Land-Surface Topography, Surface-Water Slope, and Water-Level Fluctuations

WCA-2A

The present slope of the land surface in WCA-2A is similar to pre-drainage conditions, 3.3 x 10^-5, towards the south-southeast. The water surface in WCA-2A generally slopes toward the southwest on a grade similar to the average land-surface slope. Sometimes, the water surface slopes toward the southeast, depending on where the water releases through structures are occurring (Romanowicz and Richardson, 2000). During the wet season, particularly when water is released from WCA-1 to WCA-2A, the water-surface slope can increase by as much as a factor of 2.

Long-term data collected by USGS and simulations by SFWMD suggest that water management imparts the dominant control on water-level fluctuations in WCA-2A. The largest and most rapid fluctuations in surface-water level in WCA-2A are caused by water releases from WCA-1, and not by precipitation and evapotranspiration. Comparisons between the Natural Systems Model and South Florida Water Management Model showed that the amplitude of water-level fluctuations for the pre-drainage Everglades in the vicinity of WCA-2A typically were 25 to 50 percent of present-day fluctuations.

A constructed berm on the extreme south side of the Hillsboro canal/levee complex (fig. 3), adjacent to WCA-2A, has an important effect on surface-water releases from WCA-1, and on water flow in WCA-2A. The purpose of the berm is to direct flow in the canal toward the east side of WCA-2A before the water enters the wetland and flows southward. When the water level rises rapidly in the tailwater canal because of a water release from WCA-1, overtopping of the berm eventually will result (at approximately 13.5 ft NGVD). After overtopping occurs, sheet flow across the berm supplies surface water directly to the wetland at all points along the Hillsboro levee.

ENR

The slope of the land surface in ENR is much steeper than in WCA-2A, because of the engineering involved. Because of subsidence, the land surface slopes in the direction opposite (northwest) of the estimated pre-drainage topographic gradient (southeast). The area of steepest slope (0.001) is immediately to the west of the L-7 levee and continues across the eastern third of ENR. Continuing to the west the ground slope is 2 x 10^-4 across the western two-thirds of ENR. Those slopes are approximately 30 times and 7 times greater, respectively, than the average land slope in WCA-2A. The ENR was designed so that surface water would flow toward the southwest. The engineered slope in that direction also is relatively steep (1 x 10^-4). Even though the land-surface slope is much greater than WCA-2A, the average water-surface slopes are similar (approximately 3 x 10^-5).

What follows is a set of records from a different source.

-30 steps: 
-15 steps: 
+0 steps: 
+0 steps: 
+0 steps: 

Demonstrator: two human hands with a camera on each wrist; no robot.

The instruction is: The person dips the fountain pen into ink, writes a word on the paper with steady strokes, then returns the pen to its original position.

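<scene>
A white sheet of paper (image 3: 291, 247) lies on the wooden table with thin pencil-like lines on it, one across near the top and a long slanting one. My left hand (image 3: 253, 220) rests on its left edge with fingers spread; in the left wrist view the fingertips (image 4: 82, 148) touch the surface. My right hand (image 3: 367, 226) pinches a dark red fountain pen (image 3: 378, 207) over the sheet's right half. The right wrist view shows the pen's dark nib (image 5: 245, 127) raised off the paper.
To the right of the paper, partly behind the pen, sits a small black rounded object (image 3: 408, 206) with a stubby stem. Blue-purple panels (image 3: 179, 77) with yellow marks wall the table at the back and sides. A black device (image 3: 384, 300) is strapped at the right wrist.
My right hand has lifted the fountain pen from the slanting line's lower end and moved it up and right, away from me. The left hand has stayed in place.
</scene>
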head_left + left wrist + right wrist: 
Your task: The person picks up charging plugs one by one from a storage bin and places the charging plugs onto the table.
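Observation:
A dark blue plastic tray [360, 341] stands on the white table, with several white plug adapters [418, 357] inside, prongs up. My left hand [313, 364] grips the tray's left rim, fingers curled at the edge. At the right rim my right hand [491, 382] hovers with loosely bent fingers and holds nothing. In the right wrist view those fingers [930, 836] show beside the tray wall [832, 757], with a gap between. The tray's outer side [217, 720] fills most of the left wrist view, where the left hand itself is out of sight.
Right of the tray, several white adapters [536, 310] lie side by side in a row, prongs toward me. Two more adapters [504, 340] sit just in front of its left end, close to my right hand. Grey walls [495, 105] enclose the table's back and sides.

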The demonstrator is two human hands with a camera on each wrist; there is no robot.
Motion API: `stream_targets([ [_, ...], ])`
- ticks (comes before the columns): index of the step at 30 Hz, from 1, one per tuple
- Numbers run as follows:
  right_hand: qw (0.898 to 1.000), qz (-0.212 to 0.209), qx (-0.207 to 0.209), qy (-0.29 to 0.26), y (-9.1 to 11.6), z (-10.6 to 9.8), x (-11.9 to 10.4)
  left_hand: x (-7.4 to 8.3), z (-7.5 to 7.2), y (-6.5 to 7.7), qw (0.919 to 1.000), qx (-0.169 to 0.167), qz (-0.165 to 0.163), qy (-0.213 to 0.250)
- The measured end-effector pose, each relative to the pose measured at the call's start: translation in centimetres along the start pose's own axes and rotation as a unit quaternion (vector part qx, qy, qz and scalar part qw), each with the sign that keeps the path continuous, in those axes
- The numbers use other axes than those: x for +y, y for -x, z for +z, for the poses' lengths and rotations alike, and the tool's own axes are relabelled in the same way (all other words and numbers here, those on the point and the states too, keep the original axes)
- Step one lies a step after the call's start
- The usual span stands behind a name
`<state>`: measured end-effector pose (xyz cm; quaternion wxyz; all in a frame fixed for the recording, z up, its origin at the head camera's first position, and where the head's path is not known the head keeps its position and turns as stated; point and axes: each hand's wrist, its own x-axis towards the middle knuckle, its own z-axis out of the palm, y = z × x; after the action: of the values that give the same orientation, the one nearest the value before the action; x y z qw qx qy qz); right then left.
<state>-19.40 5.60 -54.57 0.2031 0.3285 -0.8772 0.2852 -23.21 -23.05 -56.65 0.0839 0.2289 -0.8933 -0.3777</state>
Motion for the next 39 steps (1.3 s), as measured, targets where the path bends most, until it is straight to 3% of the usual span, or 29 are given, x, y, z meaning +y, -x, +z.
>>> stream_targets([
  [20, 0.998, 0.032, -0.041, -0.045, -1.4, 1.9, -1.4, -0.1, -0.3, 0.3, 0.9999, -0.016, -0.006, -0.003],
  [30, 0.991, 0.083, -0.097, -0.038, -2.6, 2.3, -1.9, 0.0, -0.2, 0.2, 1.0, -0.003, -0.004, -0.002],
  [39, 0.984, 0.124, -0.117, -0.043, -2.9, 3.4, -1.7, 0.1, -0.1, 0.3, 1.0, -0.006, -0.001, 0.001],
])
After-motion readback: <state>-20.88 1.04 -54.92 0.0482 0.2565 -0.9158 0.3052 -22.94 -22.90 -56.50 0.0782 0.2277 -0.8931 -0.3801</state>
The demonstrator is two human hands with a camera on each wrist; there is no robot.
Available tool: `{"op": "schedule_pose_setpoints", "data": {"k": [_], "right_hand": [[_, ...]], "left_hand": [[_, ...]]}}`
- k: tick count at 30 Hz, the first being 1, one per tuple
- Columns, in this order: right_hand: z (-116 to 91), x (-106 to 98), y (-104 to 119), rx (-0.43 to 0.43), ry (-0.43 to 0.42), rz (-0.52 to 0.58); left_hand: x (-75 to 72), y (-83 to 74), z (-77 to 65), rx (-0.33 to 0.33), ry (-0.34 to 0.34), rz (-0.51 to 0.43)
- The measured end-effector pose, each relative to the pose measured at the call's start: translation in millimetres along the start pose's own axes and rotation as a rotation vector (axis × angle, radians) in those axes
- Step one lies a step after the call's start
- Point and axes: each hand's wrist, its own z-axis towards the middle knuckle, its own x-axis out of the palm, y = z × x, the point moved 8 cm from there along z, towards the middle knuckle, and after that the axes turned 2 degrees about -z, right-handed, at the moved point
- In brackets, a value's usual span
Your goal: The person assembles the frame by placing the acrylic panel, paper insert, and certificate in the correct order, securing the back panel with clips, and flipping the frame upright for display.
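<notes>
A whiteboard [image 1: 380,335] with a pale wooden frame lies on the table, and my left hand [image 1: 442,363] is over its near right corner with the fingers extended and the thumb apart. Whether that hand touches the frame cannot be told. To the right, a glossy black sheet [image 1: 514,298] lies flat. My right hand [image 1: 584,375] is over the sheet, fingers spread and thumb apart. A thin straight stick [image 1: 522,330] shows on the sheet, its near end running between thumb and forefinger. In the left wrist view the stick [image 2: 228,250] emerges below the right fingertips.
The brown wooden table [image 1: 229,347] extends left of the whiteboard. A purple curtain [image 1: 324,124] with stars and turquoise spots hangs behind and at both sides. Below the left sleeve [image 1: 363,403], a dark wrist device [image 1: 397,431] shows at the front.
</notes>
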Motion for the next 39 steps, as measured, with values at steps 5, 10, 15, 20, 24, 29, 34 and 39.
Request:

Average differences in water level across the WCA-1 levee are similar at ENR and WCA-2A, 2.4 and 2.8 ft, respectively. Variability of those water-level differences was greater at WCA-2A. Expressed as a coefficient of variation, the temporal variability of water-level differences across levees was 50 percent at WCA-2A compared with 18 percent at ENR. At ENR, surface-water levels are more widely monitored and tightly controlled by water-resources managers in an attempt to maintain relatively stable water levels in ENR. Greater variability at WCA-2A results because of water releases that can substantially decrease WCA-1 levels and increase WCA-2A levels in a matter of hours.